__ABOUT THIS EXERCISE__. Your job with the data below: print everything from the line that holds "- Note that" down to the line that holds "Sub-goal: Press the", ends included, exactly, and nothing else.
########################################
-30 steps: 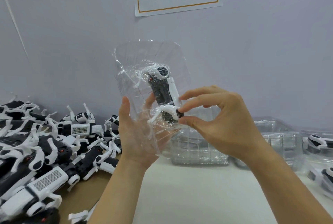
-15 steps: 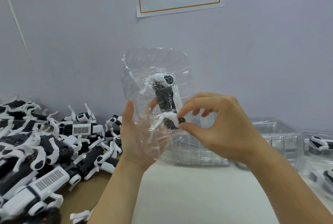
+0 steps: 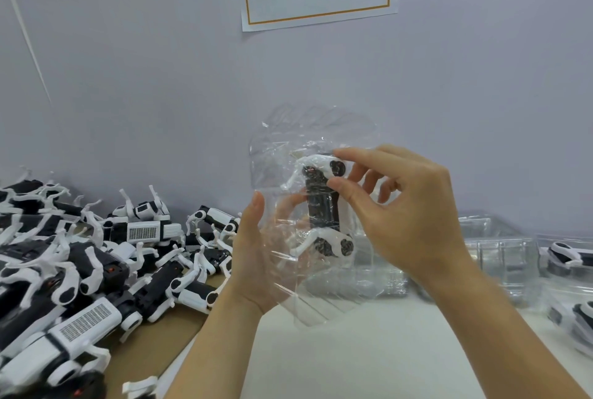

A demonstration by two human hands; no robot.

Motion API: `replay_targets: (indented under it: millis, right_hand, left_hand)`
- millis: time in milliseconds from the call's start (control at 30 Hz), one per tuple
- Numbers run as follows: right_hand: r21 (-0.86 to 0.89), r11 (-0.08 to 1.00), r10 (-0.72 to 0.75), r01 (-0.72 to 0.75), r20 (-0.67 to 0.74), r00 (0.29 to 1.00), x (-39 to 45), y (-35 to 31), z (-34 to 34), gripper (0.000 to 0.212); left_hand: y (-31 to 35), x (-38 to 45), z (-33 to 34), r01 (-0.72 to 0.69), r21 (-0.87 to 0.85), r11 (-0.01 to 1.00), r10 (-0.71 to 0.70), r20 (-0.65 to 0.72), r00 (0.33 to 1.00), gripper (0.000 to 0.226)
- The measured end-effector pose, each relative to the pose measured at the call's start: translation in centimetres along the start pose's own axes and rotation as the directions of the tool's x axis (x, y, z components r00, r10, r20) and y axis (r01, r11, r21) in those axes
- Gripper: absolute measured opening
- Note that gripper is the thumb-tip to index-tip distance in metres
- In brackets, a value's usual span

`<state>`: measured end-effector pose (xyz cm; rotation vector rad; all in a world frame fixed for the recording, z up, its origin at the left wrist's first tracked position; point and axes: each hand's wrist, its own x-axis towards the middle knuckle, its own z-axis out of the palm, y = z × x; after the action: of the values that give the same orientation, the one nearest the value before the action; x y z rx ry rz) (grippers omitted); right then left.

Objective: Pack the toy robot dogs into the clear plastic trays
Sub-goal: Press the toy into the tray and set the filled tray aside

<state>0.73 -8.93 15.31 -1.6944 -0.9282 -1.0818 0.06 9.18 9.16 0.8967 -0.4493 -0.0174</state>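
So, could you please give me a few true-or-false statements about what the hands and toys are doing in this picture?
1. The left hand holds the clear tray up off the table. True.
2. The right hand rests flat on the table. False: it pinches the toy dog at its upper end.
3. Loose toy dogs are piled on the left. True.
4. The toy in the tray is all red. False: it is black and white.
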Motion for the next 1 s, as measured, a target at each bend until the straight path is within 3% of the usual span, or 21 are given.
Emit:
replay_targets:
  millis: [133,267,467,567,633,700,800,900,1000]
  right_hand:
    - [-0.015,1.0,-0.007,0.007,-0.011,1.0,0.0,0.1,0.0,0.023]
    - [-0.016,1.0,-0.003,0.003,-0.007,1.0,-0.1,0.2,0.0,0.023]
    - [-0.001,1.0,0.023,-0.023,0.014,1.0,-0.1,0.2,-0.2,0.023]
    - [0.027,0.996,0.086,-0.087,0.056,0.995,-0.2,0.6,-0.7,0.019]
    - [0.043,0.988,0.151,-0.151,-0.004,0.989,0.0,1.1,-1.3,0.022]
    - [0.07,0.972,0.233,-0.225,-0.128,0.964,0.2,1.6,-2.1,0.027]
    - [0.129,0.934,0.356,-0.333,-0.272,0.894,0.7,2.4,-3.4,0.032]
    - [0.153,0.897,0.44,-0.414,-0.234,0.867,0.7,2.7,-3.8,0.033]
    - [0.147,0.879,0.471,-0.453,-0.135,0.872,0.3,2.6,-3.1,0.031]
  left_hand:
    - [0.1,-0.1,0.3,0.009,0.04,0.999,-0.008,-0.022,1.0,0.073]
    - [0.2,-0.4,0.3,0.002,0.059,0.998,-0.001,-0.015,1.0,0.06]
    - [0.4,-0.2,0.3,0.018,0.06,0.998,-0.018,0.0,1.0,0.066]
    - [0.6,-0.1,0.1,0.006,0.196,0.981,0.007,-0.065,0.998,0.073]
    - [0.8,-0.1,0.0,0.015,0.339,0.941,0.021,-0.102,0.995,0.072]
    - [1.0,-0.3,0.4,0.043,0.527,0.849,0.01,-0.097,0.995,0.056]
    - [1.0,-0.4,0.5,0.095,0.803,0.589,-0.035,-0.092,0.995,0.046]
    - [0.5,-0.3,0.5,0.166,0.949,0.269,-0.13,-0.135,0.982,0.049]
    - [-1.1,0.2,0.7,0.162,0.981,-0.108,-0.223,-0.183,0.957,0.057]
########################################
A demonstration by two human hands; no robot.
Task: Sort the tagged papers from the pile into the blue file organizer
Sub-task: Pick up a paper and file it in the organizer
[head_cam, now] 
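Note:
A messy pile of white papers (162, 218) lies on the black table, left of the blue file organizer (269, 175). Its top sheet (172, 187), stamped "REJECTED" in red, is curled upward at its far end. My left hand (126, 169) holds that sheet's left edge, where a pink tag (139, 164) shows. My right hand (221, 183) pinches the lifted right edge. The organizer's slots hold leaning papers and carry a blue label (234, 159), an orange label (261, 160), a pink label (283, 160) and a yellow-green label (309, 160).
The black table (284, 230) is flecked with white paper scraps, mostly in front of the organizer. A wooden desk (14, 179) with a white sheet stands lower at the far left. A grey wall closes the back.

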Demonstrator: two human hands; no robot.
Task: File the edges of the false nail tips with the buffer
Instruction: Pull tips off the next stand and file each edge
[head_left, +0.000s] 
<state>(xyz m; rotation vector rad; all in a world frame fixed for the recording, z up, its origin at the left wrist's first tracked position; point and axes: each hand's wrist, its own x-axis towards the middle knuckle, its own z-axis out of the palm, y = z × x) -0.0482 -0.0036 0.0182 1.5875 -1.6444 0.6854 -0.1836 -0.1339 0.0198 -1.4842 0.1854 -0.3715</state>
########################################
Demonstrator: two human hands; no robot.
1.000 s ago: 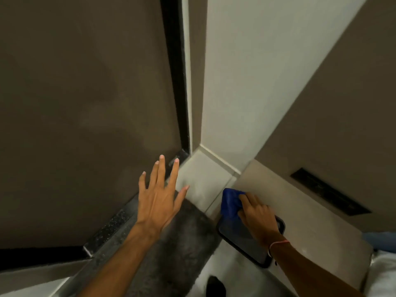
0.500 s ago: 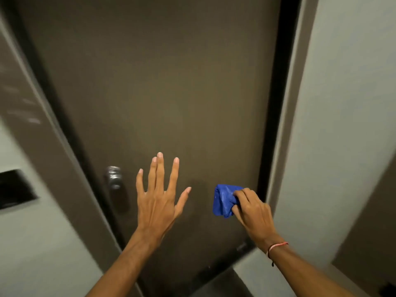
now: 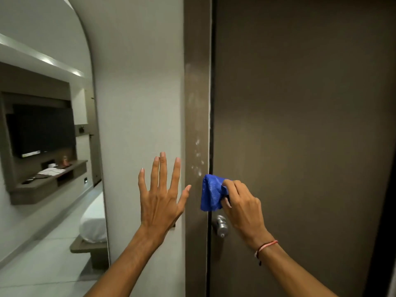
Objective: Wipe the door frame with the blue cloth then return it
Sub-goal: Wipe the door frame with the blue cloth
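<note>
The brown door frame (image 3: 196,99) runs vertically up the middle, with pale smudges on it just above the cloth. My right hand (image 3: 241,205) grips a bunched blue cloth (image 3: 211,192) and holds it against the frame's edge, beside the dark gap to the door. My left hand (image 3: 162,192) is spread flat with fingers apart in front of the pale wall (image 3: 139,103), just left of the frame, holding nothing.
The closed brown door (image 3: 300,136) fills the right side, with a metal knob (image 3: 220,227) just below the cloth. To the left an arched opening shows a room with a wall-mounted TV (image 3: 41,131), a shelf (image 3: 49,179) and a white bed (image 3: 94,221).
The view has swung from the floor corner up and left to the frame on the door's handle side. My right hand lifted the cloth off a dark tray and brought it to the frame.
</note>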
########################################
__SOLUTION TO THIS EXERCISE__.
- Note that gripper is the thumb-tip to index-tip distance in metres
- In brackets, a value's usual span

`<state>`: measured end-effector pose (xyz cm; rotation vector rad; all in a world frame fixed for the recording, z up, its origin at the left wrist's first tracked position; point and axes: each hand's wrist, its own x-axis towards the middle knuckle, its own z-axis out of the palm, y = z × x; after the action: of the values that give the same orientation, the one nearest the value before the action; x y z rx ry rz) (grippers omitted); right then left.

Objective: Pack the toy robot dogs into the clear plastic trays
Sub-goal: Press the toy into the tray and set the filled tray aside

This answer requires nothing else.